WHAT THE TASK REQUIRES
Say the number of lines holding the word "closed" in the data, and leave out everything else.

PROVIDED MATERIAL
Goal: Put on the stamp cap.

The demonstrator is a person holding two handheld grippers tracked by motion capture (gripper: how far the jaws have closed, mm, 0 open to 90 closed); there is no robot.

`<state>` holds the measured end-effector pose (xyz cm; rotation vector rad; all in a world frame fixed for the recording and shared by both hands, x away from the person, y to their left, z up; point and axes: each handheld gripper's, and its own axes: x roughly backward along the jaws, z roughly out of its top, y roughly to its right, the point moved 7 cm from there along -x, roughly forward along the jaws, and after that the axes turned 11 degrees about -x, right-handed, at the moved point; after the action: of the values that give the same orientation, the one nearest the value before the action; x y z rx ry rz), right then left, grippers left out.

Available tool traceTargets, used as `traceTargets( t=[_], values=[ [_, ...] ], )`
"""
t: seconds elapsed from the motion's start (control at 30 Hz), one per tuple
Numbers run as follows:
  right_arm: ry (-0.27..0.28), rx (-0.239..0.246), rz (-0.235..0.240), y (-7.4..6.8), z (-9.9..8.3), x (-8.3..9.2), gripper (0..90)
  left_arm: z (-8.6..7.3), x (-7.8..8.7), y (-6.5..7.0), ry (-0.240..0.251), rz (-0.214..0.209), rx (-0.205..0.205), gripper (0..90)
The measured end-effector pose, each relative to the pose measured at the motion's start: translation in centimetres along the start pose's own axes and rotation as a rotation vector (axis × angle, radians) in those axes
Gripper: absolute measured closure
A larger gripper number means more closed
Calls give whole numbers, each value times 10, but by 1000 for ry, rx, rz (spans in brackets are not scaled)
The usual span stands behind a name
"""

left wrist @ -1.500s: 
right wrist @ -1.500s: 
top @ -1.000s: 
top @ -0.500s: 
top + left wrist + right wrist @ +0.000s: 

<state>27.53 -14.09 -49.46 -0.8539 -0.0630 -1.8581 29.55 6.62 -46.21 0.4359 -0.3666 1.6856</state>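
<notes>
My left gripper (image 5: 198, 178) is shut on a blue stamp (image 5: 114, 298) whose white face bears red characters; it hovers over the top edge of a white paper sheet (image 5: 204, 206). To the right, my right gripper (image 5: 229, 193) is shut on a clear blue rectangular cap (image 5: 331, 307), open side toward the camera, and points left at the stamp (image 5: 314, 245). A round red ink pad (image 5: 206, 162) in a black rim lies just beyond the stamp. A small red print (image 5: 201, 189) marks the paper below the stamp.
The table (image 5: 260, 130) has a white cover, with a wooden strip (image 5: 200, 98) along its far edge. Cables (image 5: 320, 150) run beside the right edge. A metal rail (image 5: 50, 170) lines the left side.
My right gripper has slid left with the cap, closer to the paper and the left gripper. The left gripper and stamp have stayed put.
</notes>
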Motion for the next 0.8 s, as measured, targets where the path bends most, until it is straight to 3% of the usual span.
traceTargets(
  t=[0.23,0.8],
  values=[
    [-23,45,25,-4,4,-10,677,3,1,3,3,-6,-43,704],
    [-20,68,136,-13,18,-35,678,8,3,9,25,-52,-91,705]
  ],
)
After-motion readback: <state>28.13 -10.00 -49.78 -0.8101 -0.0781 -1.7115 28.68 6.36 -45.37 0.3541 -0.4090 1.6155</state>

OUTPUT FOR THIS TASK
2